Note: One of the reasons I prefer a customized regular vim is that it forced me to learn real vim and its philosophy, then to build tools on top of that. This may be the purist in me, but distros like SpaceVim make it remarkably hard to see what’s going on under the hood when you need them to do something different, whereas vim is ready-made for that. I write this because I suspect those who start with SpaceVim do not read :help and therefore lack a complete grasp of the fundamentals.

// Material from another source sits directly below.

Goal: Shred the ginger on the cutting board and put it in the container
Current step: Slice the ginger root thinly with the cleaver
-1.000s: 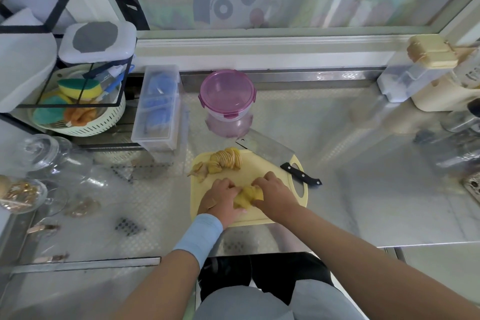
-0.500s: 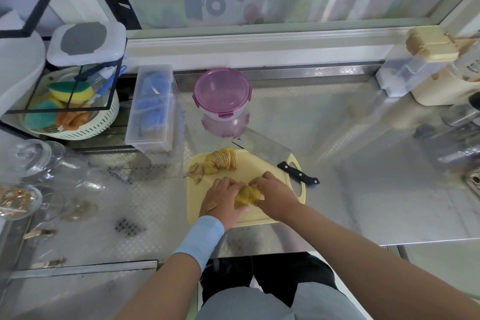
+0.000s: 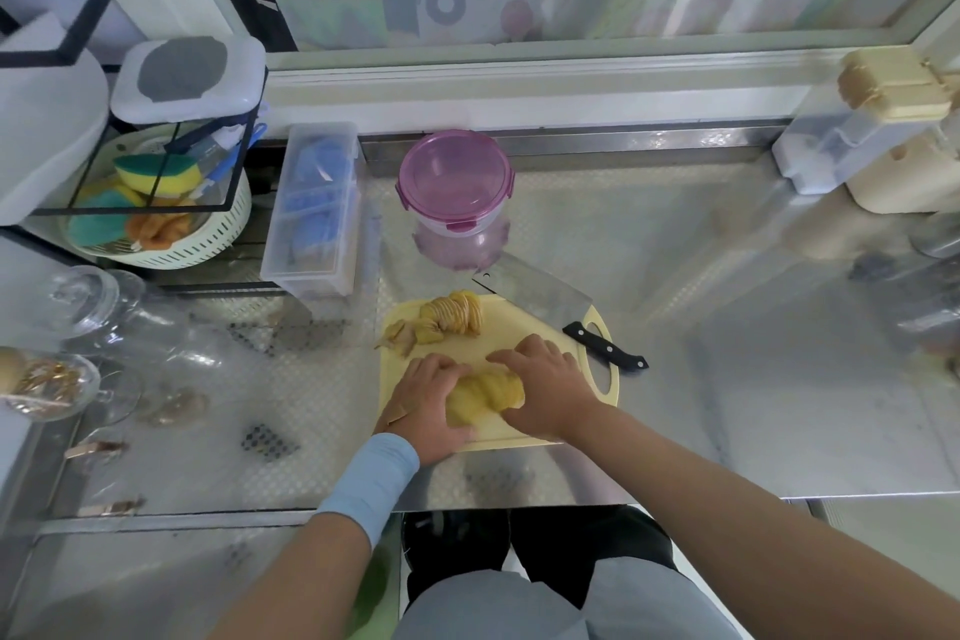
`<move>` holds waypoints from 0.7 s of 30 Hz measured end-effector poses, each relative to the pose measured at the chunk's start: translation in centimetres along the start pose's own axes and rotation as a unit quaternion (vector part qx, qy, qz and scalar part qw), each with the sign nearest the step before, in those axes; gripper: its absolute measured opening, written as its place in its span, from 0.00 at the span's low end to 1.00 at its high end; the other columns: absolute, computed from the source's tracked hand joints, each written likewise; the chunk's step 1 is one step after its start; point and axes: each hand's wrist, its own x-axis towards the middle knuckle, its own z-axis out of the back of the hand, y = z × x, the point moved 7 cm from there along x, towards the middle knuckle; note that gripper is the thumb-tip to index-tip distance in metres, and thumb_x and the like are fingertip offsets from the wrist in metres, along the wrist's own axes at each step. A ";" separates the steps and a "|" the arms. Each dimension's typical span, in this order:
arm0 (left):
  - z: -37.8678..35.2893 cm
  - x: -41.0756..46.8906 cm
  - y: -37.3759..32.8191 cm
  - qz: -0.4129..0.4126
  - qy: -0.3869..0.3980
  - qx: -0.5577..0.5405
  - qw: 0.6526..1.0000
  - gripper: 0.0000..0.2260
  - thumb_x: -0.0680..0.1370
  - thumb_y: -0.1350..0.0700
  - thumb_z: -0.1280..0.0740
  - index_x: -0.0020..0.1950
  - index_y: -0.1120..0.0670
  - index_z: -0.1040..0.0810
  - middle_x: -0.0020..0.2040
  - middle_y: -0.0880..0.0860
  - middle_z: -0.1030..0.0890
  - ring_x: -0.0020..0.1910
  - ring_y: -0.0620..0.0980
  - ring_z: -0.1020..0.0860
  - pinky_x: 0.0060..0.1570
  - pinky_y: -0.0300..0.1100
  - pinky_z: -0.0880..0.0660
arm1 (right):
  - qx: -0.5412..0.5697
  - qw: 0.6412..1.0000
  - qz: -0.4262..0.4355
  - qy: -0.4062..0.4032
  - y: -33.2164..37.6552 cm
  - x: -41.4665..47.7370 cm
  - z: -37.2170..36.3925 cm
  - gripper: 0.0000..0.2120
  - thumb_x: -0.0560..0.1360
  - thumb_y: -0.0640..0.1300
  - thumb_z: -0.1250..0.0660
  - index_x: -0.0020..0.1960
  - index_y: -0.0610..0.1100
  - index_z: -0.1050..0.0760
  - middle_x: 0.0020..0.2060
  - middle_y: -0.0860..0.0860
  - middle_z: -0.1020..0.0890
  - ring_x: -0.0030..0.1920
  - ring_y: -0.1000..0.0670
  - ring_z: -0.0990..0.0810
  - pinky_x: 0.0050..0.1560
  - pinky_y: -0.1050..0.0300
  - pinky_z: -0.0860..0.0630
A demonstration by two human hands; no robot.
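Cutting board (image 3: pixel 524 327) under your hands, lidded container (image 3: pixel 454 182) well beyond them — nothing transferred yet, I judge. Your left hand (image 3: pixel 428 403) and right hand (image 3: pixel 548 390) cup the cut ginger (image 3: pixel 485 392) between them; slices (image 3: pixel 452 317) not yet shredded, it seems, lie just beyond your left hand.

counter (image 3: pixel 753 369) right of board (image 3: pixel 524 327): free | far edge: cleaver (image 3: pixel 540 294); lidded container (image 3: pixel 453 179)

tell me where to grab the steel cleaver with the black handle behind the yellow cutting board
Take the black handle from the right: it angles out rightward near the right hand, while the flat blade points away toward the pink-lidded container.
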 end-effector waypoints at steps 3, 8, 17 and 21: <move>0.0 -0.4 0.9 0.008 0.005 -0.026 1.000 0.28 0.72 0.48 0.28 0.71 0.48 0.30 0.57 0.42 0.35 0.57 0.40 0.39 0.63 0.38 0.34 | -0.015 0.999 0.032 0.017 1.3 0.1 -0.3 0.27 0.75 0.56 0.31 0.72 0.63 0.33 0.62 0.50 0.31 0.62 0.46 0.31 0.64 0.49 0.32; 0.2 -0.6 0.6 0.014 -0.007 -0.028 0.999 0.28 0.71 0.44 0.29 0.70 0.45 0.30 0.60 0.43 0.34 0.59 0.42 0.38 0.61 0.36 0.35 | -0.009 0.999 0.034 0.024 1.8 0.3 -0.6 0.25 0.76 0.57 0.33 0.72 0.62 0.32 0.62 0.50 0.31 0.62 0.46 0.30 0.64 0.49 0.31; 4.4 1.7 0.7 0.005 -0.152 0.042 0.987 0.20 0.75 0.48 0.33 0.67 0.48 0.27 0.62 0.49 0.28 0.65 0.53 0.32 0.64 0.48 0.32 | 0.086 0.995 -0.040 -0.027 1.4 2.2 2.3 0.27 0.76 0.49 0.34 0.74 0.51 0.34 0.64 0.49 0.29 0.65 0.46 0.28 0.64 0.48 0.28; 5.9 5.2 0.9 0.023 -0.104 0.077 0.991 0.28 0.77 0.50 0.33 0.75 0.45 0.39 0.73 0.48 0.38 0.72 0.52 0.41 0.69 0.47 0.38 | 0.133 0.987 -0.083 -0.029 1.2 5.0 3.6 0.28 0.80 0.44 0.36 0.78 0.49 0.39 0.67 0.47 0.28 0.66 0.44 0.27 0.64 0.48 0.27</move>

Standard vim keys are not mappings. n to jump to next search match, J to join, q to record a macro, ; to repeat the last fFtT—all are implemented in the source. Changing their default behavior would require an edit and recompile. This is why :normal! ; works no matter what—it ignores mappings and uses the source definition.

So, to answer your question, :map ; says there is no mapping because there is no mapping.

Note: I assume SpaceVim does not map ; because I could not find documentation that it did.

Of course, one can always create mappings shadowing this behavior, but it’s considered an anti-pattern to do so (esp. without at least having another sequence to do the old behavior). The reasoning goes that the original is actually considered useful, so why override it?

Note: from my glance at SpaceVim’s keybindings, SV does this a lot. They remapped q, which created macros, requiring me to type 2 extra characters to access one of my favorite—and one of the most awesome—features!